All arguments without defaults are required. Argument names are optional, if the order matches that given. Roi extracts a subimage from the input data.


Row[]

This is a convenience function. If frame F contains this function in its formula, the function returns the row index of frame F. For example, for frame C2[[10]], the Row function returns the value 3.


Surface

[

height, frame or image dataset
image frame or image dataset

]

The height argument is required. Argument names are optional, if the order matches that given. A frame argument submitted as the height is interpreted as follows: if the frame is a Surface frame, the height field of that frame is referenced; otherwise if the frame is one-channel, the base image dataset is used as the height field; if the frame is three-channel, the red channel dataset is used as the height field. A frame argument submitted as the image is interpreted as follows: if the frame is one-channel, the base image dataset is used to produce a one-channel Surface Frame; if the frame is three-channel, the base image dataset is used to produce a three-channel Surface Frame. If no image is provided, the surface will be rendered only as a gray surface.
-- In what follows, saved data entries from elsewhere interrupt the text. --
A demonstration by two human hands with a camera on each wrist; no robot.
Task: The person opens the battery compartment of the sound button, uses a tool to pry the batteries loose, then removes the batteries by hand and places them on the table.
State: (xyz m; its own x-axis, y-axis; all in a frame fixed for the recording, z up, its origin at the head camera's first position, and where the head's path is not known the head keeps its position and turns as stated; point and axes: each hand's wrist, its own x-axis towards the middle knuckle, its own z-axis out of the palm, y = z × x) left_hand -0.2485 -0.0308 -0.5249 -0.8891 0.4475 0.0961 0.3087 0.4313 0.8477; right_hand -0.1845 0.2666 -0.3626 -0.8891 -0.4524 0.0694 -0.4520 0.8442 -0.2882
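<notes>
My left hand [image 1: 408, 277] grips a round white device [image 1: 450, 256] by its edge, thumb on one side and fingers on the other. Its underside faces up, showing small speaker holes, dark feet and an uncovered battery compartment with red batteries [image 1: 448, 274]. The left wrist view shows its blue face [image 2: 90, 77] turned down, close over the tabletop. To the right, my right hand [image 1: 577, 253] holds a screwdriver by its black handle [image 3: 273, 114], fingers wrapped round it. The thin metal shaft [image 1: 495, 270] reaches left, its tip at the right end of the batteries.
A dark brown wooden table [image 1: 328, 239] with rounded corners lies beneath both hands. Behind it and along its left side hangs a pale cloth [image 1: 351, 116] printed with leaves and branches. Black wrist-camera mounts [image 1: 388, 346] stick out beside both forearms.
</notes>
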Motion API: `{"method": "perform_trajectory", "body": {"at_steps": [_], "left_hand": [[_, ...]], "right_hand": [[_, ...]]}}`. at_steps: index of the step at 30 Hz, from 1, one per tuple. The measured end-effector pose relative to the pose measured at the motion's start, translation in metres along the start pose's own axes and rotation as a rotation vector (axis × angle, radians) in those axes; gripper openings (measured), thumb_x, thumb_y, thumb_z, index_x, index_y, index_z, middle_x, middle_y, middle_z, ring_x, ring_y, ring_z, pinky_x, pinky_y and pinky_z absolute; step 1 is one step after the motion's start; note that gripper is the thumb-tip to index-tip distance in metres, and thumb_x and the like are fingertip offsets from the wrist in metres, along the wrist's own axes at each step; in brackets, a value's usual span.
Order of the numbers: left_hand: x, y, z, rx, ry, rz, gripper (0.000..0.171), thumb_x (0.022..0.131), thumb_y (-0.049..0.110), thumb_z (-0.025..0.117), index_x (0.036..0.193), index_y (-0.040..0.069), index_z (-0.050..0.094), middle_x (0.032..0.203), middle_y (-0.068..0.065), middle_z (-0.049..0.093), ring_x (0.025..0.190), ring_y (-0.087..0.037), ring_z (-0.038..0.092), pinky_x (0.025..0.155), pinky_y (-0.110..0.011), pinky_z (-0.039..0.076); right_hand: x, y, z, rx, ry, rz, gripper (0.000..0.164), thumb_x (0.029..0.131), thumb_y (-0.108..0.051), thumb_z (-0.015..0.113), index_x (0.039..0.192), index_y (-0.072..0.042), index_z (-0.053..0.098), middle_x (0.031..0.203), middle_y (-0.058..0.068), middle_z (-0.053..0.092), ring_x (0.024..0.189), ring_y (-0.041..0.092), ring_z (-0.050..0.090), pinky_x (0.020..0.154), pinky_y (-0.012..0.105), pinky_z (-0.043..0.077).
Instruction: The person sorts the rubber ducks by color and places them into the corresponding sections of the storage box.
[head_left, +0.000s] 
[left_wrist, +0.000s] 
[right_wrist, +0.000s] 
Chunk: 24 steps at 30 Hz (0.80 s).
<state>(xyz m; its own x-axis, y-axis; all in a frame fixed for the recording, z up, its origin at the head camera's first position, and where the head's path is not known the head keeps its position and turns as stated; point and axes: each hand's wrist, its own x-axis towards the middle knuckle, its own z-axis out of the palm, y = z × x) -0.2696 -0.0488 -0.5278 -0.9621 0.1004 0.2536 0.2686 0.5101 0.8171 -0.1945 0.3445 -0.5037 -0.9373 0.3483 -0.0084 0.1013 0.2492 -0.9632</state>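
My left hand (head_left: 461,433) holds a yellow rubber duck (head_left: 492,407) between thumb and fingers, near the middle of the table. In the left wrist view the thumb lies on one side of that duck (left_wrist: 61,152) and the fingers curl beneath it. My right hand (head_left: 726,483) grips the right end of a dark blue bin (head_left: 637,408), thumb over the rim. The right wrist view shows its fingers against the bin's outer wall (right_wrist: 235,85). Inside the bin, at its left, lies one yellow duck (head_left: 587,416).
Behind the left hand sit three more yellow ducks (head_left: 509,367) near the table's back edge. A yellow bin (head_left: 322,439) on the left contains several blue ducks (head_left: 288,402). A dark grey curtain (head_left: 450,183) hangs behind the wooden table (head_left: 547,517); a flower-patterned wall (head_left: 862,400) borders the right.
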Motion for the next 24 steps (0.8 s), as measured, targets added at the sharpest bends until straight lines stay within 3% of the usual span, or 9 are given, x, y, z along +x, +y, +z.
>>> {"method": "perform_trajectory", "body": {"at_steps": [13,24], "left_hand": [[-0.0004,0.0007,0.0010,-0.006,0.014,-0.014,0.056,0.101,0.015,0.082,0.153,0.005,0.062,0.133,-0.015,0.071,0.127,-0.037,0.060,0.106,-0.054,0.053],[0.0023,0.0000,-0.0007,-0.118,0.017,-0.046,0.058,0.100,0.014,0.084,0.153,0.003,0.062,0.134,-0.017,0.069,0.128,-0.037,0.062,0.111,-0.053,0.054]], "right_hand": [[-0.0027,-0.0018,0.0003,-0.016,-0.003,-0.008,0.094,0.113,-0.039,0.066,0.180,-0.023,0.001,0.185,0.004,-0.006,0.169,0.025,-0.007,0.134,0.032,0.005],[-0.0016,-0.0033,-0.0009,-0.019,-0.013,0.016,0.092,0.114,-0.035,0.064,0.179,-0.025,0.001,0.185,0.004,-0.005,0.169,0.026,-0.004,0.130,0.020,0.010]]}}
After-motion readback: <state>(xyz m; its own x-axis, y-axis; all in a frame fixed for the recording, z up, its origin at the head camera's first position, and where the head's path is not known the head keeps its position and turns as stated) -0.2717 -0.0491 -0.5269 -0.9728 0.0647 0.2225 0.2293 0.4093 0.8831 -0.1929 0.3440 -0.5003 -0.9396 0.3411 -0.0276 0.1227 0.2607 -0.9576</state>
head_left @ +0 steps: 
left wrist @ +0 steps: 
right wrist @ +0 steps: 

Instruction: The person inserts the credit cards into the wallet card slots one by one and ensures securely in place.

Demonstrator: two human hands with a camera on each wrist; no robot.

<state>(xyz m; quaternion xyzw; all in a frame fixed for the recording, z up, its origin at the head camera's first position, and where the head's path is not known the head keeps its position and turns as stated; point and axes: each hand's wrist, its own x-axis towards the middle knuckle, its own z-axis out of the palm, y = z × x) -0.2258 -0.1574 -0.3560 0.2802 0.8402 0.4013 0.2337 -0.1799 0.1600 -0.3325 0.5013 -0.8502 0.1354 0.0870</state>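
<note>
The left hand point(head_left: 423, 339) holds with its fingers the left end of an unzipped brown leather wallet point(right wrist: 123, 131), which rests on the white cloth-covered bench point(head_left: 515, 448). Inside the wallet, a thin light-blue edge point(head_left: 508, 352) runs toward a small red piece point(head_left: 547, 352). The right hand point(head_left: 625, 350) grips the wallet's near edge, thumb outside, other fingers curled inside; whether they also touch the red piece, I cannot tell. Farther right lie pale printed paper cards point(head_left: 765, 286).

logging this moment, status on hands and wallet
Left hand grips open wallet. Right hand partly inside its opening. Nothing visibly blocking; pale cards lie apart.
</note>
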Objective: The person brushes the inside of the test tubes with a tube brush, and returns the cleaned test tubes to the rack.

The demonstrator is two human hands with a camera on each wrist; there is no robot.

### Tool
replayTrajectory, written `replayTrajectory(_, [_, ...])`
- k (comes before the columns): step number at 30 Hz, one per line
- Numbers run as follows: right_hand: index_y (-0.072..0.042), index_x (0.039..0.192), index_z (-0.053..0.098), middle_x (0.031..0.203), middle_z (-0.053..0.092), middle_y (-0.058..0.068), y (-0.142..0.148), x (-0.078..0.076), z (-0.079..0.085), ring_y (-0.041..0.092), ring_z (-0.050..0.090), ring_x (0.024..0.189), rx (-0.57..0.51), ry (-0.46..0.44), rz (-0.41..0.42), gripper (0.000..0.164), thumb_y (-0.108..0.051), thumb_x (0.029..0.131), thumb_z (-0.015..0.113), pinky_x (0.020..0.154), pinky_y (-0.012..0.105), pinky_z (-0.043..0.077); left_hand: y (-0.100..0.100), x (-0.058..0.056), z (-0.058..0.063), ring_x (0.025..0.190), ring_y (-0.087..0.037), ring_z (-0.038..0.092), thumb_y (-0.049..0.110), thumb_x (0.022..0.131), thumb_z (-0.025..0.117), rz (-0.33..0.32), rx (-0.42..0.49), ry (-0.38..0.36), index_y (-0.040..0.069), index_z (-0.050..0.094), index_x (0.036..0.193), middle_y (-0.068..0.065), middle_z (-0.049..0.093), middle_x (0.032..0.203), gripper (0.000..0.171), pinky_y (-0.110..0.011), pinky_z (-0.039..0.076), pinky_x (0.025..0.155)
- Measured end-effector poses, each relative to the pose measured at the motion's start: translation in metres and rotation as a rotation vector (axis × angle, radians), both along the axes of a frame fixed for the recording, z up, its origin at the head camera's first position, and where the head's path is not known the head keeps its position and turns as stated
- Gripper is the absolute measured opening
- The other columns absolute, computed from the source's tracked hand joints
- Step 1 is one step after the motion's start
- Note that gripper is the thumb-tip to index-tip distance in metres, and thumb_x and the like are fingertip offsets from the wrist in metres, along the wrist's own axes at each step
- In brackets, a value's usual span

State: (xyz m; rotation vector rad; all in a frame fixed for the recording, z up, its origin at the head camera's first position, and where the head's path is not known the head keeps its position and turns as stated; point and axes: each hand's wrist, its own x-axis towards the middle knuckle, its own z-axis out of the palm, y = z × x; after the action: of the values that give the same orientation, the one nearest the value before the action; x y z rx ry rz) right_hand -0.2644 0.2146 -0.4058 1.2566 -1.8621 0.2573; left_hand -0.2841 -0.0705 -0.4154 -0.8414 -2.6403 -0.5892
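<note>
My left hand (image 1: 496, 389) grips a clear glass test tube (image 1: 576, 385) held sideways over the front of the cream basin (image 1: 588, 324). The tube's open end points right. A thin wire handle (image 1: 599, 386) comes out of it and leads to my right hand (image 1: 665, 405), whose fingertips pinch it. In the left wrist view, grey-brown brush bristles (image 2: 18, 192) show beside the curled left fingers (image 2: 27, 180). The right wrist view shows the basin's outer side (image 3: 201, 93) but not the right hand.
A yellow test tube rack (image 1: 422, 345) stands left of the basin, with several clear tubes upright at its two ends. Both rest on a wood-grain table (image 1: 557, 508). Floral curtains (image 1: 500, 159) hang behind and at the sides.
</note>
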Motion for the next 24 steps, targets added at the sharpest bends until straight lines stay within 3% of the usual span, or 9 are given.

Current evaluation methods for one-channel Surface Frames result in colorization based on the colormap which was associated with the Frame at the time of evaluation. If the colormap of such a frame is changed, the user must currently re-evaluate the frame to trigger a revised colorization.


Threshold

[

data, frame or image dataset
lower, scalar default: 128
upper, scalar default: 255
value scalar default: 255

]

Data is the required argument; argument names are optional, if the order matches that given. The function returns a frame or image, depending on the type of the data argument. The pixel data returned is a binary image, with pixels set to 0 and the scalar argument "value", based on the following: a pixel is set to the specified non-zero value if (1) only the lower argument is given and the input pixel value is larger than the lower threshold, (2) only the upper argument is given and the input pixel value is less than the upper threshold, (3) both thresholds are given and the input pixel value is between those thresholds, or (4) both threshold are given and they are both equal to the input pixel value. (See Khoros documentation.)